Further, according to the Mackinac Center, the three plaintiffs “all exercised their worker freedom rights after Michigan’s right-to-work law took effect and now choose not to support Teamsters Local 214 financially. The union in June adopted a policy charging non-members a minimum of $150 in order to file a grievance.”

Maybe the Mackinac Center’s legal team, now so concerned with workers’ well-being, could have filed the grievance on behalf of those workers. Unlike their expectations for union bargainers, the Mackinac Center would undoubtedly expect to be paid for its services.

“This (Teamsters) policy flies in the face of seven decades of Supreme Court precedence and five decades of Michigan labor law,” said Derk Wilcox, senior attorney for the Mackinac Center Legal Foundation. “Our clients are simply following the law and we think the union should, too.”

The Mackinac Center pointed out that the U.S. Supreme Court in 1944 ruled that unions must represent all members of a bargaining unit fairly and without discrimination.

“Unions are granted a monopoly because they are the exclusive representative,” Wilcox said. “The price of that monopoly is that they have to represent all workers equally, even those who exercise their worker freedom rights.”

And furthermore…

“Our clients have no confidence that, even if they paid this fee, the union would handle any potential grievances they file in good faith,” Wilcox said. “What the union did here was a spiteful reaction to workers lawfully exercising their independence.”

So let’s get this straight. These workers who won’t pay dues expect that they will get what they pay for in the form of grievance representation. At the same time, duh, they have no faith that their grievances will be handled in good faith.  Wilcox said the Teamsters had “a spiteful reaction,” but it looks a lot like the union reacted rationally, like a business, and is wisely testing the legal waters regarding charging for grievance representation.

“They want it both ways,” Teamsters Local 214 President Joseph Valenti told MIRS News Service. “They want to file their grievances, most of which are frivolous, and then they want us to pay for the God damn thing.”

Valenti told MIRS that the $150 charge is half of what it costs a union to file a grievance and a mere fraction of what an employee would have to pay if they hired a lawyer and went through the process on their own.

The Teamsters new policy also requires non-dues paying members to pay 50 percent of the cost of seeing the grievance through the process. “They can't destroy unions fast enough,” he said. “They're raiding us faster than Jesse James raided trains.”

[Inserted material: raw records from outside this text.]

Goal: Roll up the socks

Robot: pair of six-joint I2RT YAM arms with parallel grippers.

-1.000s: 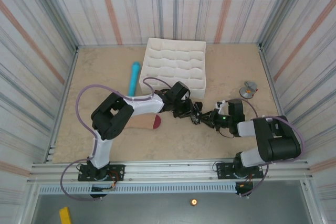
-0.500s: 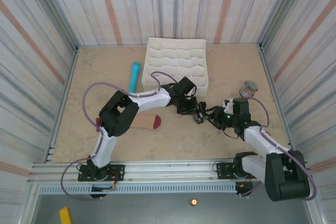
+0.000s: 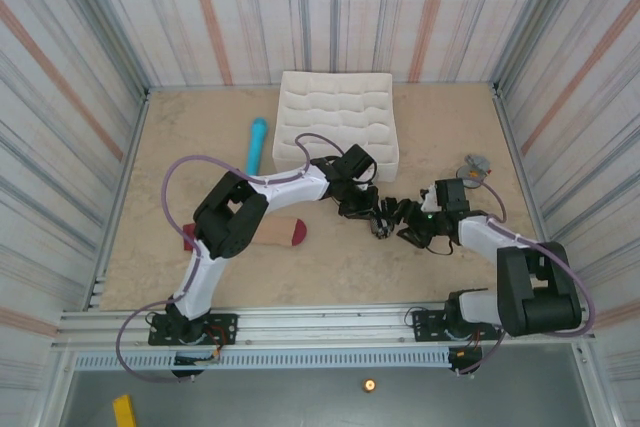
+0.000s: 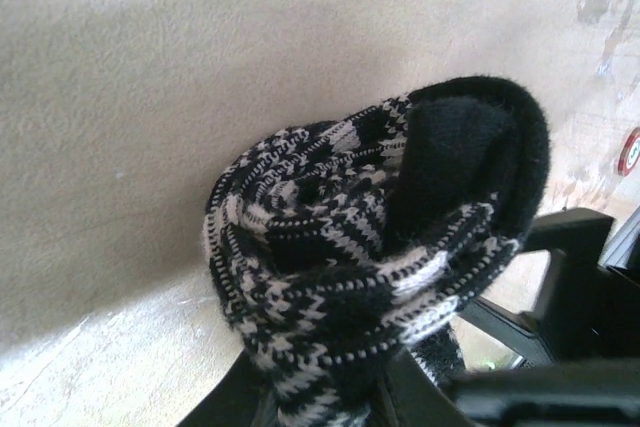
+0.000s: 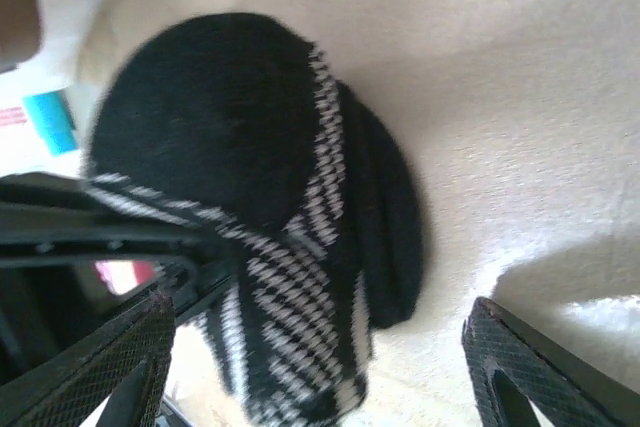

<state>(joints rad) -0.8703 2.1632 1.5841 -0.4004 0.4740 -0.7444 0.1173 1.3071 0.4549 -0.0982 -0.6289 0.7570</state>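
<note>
A black sock with white patterning [image 4: 380, 257] is bunched into a loose roll just above the table's middle [image 3: 386, 213]. My left gripper [image 3: 373, 217] is shut on its lower end, and its fingers close round the fabric at the bottom of the left wrist view [image 4: 330, 402]. My right gripper [image 3: 407, 226] stands open right beside it. The roll [image 5: 260, 197] lies between its wide-apart fingers [image 5: 540, 367] without being pinched. The beige sock [image 3: 272, 234] with a maroon toe lies flat to the left, partly under the left arm.
A white compartment tray [image 3: 338, 127] stands at the back centre, close behind the left wrist. A light-blue cylinder [image 3: 256, 147] lies to its left. A small grey object [image 3: 474, 171] sits at the right. Striped walls enclose the table.
My right gripper has opened and let go of the black sock, and its arm has swung. The left gripper has tightened on the sock and shifted slightly right.
</note>
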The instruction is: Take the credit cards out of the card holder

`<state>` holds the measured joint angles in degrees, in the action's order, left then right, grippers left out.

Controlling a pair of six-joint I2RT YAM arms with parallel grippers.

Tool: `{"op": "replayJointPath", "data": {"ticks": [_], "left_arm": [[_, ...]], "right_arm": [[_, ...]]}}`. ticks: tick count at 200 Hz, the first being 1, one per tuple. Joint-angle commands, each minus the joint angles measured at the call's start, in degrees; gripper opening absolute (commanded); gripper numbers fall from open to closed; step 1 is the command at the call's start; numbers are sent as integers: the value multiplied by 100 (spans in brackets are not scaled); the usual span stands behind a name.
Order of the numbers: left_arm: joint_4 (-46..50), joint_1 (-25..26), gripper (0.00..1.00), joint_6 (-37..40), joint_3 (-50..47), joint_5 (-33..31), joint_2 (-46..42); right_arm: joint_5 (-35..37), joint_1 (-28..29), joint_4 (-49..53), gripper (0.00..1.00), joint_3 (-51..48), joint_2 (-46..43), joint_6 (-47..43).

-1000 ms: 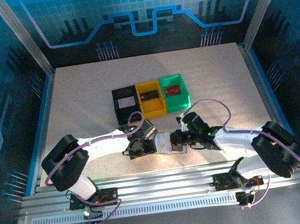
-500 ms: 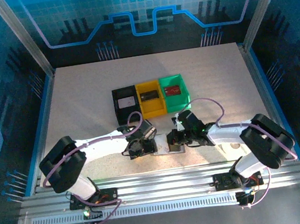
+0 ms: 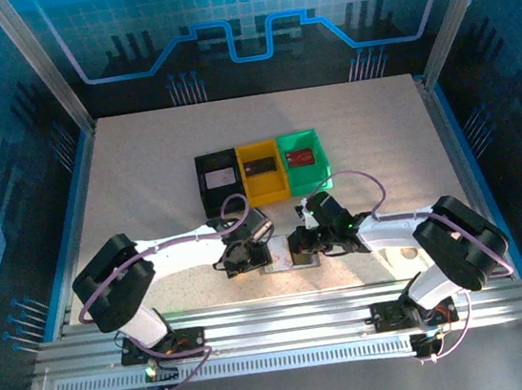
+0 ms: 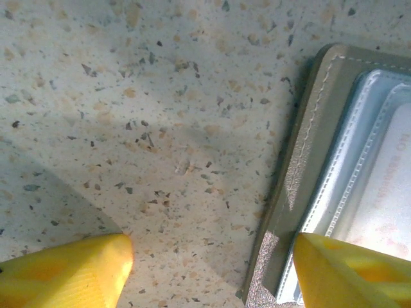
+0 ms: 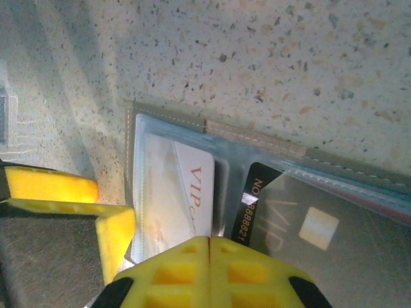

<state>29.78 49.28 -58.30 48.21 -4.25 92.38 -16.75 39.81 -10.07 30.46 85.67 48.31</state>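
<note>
The grey card holder (image 3: 281,253) lies open on the table between my two grippers. Its clear pockets hold a white VIP card (image 5: 192,186) and a black VIP card (image 5: 292,224), two credit cards. My right gripper (image 5: 209,247) is shut, its tips pressed together over the holder's middle fold, with nothing seen between them. My left gripper (image 4: 212,269) is open and straddles the holder's (image 4: 302,167) left edge. One yellow finger (image 4: 70,273) is over bare table, the other (image 4: 350,273) over the silvery inside.
Behind the holder stand a black bin (image 3: 218,183) with a pale card, a yellow bin (image 3: 263,171) with a dark card and a green bin (image 3: 302,159) with a red card. The aluminium rail (image 3: 276,308) runs along the near edge.
My right arm has swung left, bringing its shut gripper further over the holder. The left gripper has stayed in place, still open.
</note>
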Motion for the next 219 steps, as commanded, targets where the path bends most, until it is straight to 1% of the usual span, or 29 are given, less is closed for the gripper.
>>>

MIRS said Michigan Capital Confidential contacted Ann Arbor labor attorney David Nacht, who wrote in an e-mail that while he hasn't reviewed the case, he thought the claims by the plaintiffs seemed unfair.

“The lawsuit seems to suggest that unions have an obligation to provide grievance representation for employees who aren't paying for the union to provide those services,” Nacht wrote. “Unions, like companies, or any other entity, have to cover their costs. In general, the Mackinac Center is opposed to government regulation that imposes regulatory burdens on the private sector. In this case, however, the Center is asking the courts to interpret the state law to impose a significant burden on a private entity, which is what unions are, without getting paid for it. I think a court is going to have trouble finding that position to be reasonable. Why should some public employees get for free what others have to pay for? That’s not fair.”